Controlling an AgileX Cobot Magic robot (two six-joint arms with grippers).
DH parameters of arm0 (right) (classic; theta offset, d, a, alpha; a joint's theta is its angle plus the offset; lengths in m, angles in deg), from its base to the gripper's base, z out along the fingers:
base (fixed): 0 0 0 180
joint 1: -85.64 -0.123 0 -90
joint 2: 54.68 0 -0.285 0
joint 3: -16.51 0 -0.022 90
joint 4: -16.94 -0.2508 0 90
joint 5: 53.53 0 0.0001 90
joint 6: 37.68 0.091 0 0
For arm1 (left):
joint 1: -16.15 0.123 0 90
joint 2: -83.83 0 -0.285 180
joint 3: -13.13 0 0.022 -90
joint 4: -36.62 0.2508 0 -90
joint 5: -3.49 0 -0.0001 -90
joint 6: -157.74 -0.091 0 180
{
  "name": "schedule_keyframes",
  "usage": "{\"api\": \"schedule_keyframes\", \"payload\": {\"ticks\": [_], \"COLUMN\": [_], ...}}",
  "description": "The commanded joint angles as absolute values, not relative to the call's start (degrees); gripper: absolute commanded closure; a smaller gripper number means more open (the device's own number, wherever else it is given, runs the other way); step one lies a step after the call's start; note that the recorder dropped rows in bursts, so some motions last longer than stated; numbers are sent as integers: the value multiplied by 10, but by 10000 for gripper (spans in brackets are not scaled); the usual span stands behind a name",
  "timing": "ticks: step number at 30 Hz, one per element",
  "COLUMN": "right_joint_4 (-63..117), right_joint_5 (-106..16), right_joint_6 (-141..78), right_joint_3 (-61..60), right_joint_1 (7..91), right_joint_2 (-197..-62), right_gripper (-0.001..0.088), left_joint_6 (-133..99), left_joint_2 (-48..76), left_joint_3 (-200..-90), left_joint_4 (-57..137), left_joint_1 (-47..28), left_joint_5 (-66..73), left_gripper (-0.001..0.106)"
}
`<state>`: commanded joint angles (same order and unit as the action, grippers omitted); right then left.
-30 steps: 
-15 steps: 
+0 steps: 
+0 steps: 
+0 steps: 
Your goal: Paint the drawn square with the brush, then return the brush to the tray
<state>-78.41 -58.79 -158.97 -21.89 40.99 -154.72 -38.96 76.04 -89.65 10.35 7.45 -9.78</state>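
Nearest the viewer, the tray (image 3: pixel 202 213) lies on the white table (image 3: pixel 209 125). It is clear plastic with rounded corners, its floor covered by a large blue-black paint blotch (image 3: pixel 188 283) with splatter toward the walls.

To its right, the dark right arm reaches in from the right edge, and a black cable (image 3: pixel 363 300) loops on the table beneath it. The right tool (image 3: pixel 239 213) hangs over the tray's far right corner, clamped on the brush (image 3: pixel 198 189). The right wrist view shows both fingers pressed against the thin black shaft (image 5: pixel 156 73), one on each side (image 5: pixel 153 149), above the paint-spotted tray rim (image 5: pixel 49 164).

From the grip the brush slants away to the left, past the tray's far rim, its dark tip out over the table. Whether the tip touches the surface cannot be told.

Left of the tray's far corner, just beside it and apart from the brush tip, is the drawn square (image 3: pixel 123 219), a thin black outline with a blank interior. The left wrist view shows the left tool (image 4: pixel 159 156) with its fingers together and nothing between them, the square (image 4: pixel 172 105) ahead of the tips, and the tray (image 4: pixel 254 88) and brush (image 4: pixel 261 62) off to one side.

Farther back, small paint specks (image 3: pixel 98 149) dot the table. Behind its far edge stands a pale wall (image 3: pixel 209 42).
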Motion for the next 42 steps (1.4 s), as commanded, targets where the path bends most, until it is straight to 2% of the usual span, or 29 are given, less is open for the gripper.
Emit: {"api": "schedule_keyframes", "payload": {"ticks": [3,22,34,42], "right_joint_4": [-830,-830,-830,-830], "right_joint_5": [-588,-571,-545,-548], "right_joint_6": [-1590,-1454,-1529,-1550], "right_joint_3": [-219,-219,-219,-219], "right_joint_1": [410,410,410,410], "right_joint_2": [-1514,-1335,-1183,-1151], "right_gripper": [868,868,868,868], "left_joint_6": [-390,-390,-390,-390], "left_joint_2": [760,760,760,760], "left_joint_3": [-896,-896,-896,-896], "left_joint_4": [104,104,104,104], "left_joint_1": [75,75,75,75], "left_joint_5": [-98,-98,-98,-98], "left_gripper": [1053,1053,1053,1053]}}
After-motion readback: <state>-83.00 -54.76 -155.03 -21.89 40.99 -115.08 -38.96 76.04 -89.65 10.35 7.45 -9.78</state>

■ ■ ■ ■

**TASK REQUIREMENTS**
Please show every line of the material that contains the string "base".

**SOLVED EXERCISE**
DH parameters of arm0 (right) (classic; theta offset, d, a, alpha; a joint's theta is its angle plus the offset; lengths in m, angles in deg), from its base to the gripper's base, z out along the fingers:
base (fixed): 0 0 0 180

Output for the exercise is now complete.